Required action.
Each entry below should be echoed exactly, with pictures omitted.
Top of Given data
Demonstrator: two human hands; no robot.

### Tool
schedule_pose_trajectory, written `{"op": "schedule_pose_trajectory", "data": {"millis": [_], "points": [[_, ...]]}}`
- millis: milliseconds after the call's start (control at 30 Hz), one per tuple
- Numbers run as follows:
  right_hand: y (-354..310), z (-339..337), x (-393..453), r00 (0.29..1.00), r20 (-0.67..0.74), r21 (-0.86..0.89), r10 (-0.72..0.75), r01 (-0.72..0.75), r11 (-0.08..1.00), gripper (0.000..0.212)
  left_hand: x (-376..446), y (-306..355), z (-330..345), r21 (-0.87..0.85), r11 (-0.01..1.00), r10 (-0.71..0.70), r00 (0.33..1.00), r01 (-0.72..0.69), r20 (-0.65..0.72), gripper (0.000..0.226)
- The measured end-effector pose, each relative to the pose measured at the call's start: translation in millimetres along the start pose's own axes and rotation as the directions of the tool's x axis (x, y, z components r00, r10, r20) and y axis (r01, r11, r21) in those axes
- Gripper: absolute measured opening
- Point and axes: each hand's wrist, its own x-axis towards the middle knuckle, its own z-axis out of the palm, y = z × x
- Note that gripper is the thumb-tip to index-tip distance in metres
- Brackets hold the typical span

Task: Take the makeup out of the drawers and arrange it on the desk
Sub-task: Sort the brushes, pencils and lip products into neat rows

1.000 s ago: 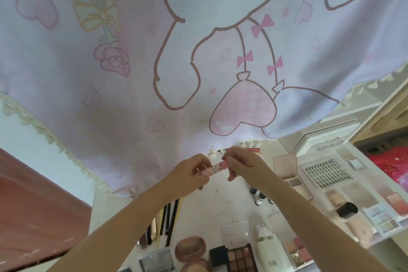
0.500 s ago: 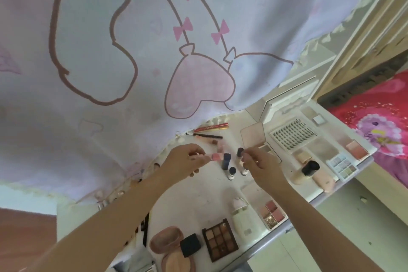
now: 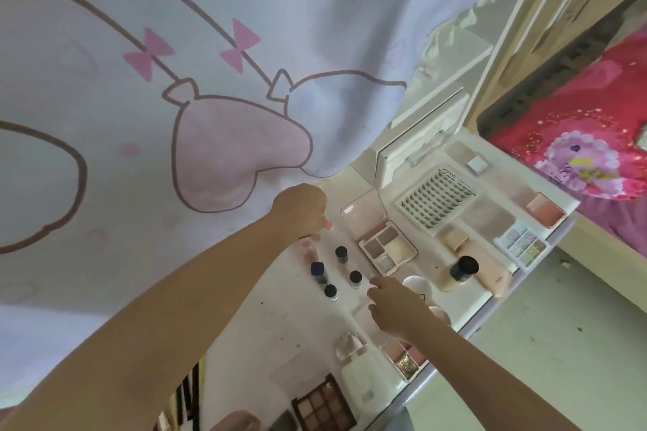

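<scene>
The left arm reaches up from the bottom left corner toward the far edge of the white desk; the left hand is curled tight like a fist, and it pinches a small pink tube whose tip pokes out by the knuckles; the tube is over the desk near the far edge, by the soft curtain with pink bows and a big heart; just below it stand four little round bottles with black caps and one with a blue cap; next to them lies a flat pink palette, open, with shiny squares of colour; the right arm comes up from the bottom right; the right hand is loose, fingers stretched toward the bottles, holding nothing; farther right a ribbed white lash tray sits near the desk's right edge.
</scene>
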Motion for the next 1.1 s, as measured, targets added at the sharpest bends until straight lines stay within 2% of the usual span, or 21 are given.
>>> {"op": "schedule_pose_trajectory", "data": {"millis": [133, 233, 367, 533, 700, 867, 1033, 1100], "points": [[6.2, 4.5, 3.7, 1.0, -0.006, -0.003, -0.028, 0.028, 1.0, 0.034, 22.6, 12.2, 16.3, 0.16, 0.987, -0.019, 0.995, 0.003, 0.1, 0.025], [9.1, 6.5, 5.0, 0.999, 0.008, -0.003, -0.044, 0.044, 0.999, 0.034, 28.4, 18.2, 28.8, 0.213, 0.977, -0.02, 0.993, -0.006, 0.116, 0.004], [9.3, 5.7, 3.5, 0.999, 0.003, -0.002, -0.051, 0.051, 0.999, 0.032, 31.0, 21.9, 43.6, 0.248, 0.969, -0.029, 0.996, 0.006, 0.089, 0.014], [7.5, 7.3, -0.1, 0.998, -0.035, -0.009, -0.047, 0.047, 0.999, 0.032, 29.5, 22.0, 45.0, 0.265, 0.964, -0.02, 0.994, -0.009, 0.107, 0.014], [8.1, 9.3, -1.9, 0.996, -0.047, -0.01, -0.071, 0.071, 0.997, 0.033, 27.7, 23.8, 43.3, 0.162, 0.987, -0.007, 0.995, -0.009, 0.098, 0.021], [9.4, 0.8, -7.0, 0.995, -0.049, -0.009, -0.091, 0.09, 0.996, 0.033, 20.4, 15.3, 35.0, 0.033, 0.999, -0.03, 0.999, 0.03, -0.017, 0.03], [-7.1, -40.1, -16.4, 0.937, -0.331, 0.028, -0.113, 0.129, 0.991, 0.029, -8.1, -29.7, 30.7, -0.174, 0.968, -0.209, 0.966, 0.182, -0.154, 0.034], [-24.0, -69.3, -10.3, 0.905, -0.397, 0.049, -0.151, 0.185, 0.981, 0.025, -26.4, -54.4, 39.3, -0.219, 0.937, -0.305, 0.943, 0.273, -0.131, 0.03]]}}
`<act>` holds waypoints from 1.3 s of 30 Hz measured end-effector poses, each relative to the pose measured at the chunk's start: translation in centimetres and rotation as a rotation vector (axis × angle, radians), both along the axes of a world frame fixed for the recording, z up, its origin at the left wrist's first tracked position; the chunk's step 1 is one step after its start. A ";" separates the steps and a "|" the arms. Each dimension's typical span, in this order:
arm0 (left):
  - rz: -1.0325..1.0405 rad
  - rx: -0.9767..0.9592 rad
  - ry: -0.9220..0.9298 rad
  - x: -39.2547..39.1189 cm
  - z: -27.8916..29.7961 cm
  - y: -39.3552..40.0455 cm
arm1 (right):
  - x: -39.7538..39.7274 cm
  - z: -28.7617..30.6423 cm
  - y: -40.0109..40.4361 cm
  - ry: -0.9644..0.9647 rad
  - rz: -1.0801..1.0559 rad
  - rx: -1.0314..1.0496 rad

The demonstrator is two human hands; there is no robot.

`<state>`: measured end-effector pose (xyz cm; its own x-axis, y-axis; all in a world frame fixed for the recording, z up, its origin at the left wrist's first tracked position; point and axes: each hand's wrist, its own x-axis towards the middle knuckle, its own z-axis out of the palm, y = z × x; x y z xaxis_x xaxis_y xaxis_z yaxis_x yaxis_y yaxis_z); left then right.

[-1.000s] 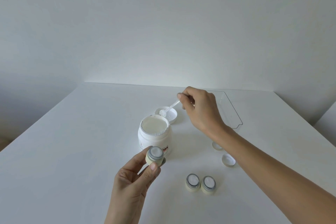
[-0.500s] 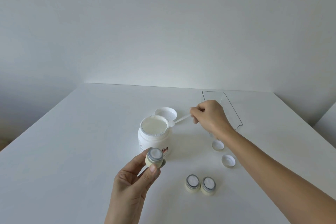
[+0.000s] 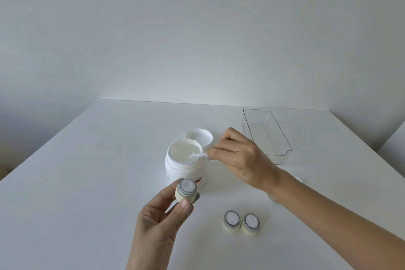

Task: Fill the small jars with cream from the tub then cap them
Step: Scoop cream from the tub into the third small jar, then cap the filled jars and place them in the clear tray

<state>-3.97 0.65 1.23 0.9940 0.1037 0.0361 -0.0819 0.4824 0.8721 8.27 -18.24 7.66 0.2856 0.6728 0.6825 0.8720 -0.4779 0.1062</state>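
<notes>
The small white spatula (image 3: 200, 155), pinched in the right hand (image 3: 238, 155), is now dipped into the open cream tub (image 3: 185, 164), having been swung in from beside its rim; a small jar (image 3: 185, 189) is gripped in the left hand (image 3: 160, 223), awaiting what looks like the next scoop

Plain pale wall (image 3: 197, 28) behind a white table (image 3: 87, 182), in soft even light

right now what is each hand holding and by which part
The left hand holds a small jar by its sides. The right hand pinches a small spoon by its handle, bowl end in the tub.
</notes>
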 end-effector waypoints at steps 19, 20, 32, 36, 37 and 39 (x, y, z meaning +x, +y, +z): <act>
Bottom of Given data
Answer section.
Demonstrator: two human hands; no robot.

### Tool
schedule_pose_trajectory, written `{"op": "schedule_pose_trajectory", "data": {"millis": [_], "points": [[_, ...]]}}`
- millis: milliseconds after the call's start (control at 30 Hz), one per tuple
- Numbers run as follows:
  right_hand: y (-354..310), z (-339..337), x (-393..453), r00 (0.29..1.00), r20 (-0.67..0.74), r21 (-0.86..0.89), r10 (-0.72..0.75), r01 (-0.72..0.75), r11 (-0.08..1.00), gripper (0.000..0.212)
  left_hand: x (-376..446), y (-306..355), z (-330..345), r21 (-0.87..0.85), r11 (-0.01..1.00), r10 (-0.71..0.70), r00 (0.33..1.00), r01 (-0.72..0.69), r20 (-0.65..0.72), gripper (0.000..0.226)
- The measured end-effector pose, each relative to the pose measured at the call's start: translation in millimetres along the start pose's own axes and rotation as the directions of the tool's x axis (x, y, z components r00, r10, r20) and y axis (r01, r11, r21) in those axes
- Gripper: absolute measured opening
- Point and axes: each hand's wrist, its own x-axis towards the middle knuckle, its own z-axis out of the palm, y = z × x
- Note that gripper is the thumb-tip to index-tip distance in metres
- Brackets hold the typical span

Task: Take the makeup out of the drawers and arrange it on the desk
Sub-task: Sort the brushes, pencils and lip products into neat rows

1.000 s ago: 
0.500 s ago: 
now: 

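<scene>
The left arm reaches up from the bottom left corner toward the far edge of the white desk; the left hand is curled tight like a fist, and it pinches a small pink tube whose tip pokes out by the knuckles; the tube is over the desk near the far edge, by the soft curtain with pink bows and a big heart; just below it stand four little round bottles with black caps and one with a blue cap; next to them lies a flat pink palette, open, with shiny squares of colour; the right arm comes up from the bottom right; the right hand is loose, fingers stretched toward the bottles, holding nothing; farther right a ribbed white lash tray sits near the desk's right edge.
</scene>
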Motion for the next 1.1 s, as measured, targets added at the sharpest bends until straight lines stay within 2% of the usual span, or 21 are given.
>>> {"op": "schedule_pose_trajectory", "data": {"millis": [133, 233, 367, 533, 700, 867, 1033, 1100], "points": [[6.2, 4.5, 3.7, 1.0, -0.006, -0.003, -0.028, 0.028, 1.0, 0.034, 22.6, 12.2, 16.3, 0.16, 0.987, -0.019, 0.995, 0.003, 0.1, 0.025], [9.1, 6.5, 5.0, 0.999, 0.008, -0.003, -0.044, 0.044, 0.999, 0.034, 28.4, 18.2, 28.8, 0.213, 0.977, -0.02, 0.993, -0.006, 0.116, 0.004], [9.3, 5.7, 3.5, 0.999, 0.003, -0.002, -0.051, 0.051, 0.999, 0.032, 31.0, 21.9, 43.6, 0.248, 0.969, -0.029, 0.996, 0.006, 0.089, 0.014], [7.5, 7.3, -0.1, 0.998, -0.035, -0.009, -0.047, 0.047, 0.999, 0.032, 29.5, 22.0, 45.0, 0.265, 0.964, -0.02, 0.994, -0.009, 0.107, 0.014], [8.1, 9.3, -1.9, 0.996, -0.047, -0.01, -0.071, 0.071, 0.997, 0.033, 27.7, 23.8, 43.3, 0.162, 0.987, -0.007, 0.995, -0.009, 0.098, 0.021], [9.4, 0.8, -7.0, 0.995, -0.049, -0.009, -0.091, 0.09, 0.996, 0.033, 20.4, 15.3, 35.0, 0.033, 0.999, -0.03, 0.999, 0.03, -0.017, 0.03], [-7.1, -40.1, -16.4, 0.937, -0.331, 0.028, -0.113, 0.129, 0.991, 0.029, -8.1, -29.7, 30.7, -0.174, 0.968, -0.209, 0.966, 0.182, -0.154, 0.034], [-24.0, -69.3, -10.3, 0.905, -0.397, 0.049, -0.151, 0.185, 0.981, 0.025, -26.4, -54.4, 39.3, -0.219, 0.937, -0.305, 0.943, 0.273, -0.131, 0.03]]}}
`<act>` holds waypoints from 1.3 s of 30 Hz measured end-effector poses, each relative to the pose measured at the chunk's start: translation in centimetres and rotation as a rotation vector (axis × angle, radians), both along the axes of a world frame fixed for the recording, z up, its origin at the left wrist's first tracked position; the chunk's step 1 is one step after its start. A ";" separates the steps and a "|" the arms. Each dimension's typical span, in this order:
arm0 (left):
  - rz: -1.0325..1.0405 rad
  - rx: -0.9767..0.9592 rad
  - ry: -0.9220..0.9298 rad
  - x: -39.2547..39.1189 cm
  - z: -27.8916..29.7961 cm
  - y: -39.3552..40.0455 cm
arm1 (right):
  - x: -39.7538..39.7274 cm
  - z: -28.7617..30.6423 cm
  - y: -40.0109..40.4361 cm
  - ry: -0.9644..0.9647 rad
  - rz: -1.0801..1.0559 rad
  - rx: -1.0314..1.0496 rad

The demonstrator is two human hands; there is no robot.

`<state>`: measured end-effector pose (xyz cm; its own x-axis, y-axis; all in a world frame fixed for the recording, z up, its origin at the left wrist's first tracked position; point and axes: each hand's wrist, its own x-axis towards the middle knuckle, its own z-axis out of the palm, y = z × x; x y z xaxis_x xaxis_y xaxis_z yaxis_x yaxis_y yaxis_z); left then right.

[-1.000s] 
[-0.500s] 
[+0.000s] 

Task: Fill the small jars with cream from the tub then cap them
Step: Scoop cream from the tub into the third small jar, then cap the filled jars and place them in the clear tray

<state>-3.97 0.65 1.23 0.9940 0.1037 0.0361 -0.0819 0.4824 0.8721 8.27 -18.24 7.66 0.2856 0.6728 0.6825 0.8720 -0.4779 0.1062</state>
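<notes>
The small white spatula (image 3: 200, 155), pinched in the right hand (image 3: 238, 155), is now dipped into the open cream tub (image 3: 185, 164), having been swung in from beside its rim; a small jar (image 3: 185, 189) is gripped in the left hand (image 3: 160, 223), awaiting what looks like the next scoop

Plain pale wall (image 3: 197, 28) behind a white table (image 3: 87, 182), in soft even light

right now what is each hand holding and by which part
The left hand holds a small jar by its sides. The right hand pinches a small spoon by its handle, bowl end in the tub.
</notes>
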 end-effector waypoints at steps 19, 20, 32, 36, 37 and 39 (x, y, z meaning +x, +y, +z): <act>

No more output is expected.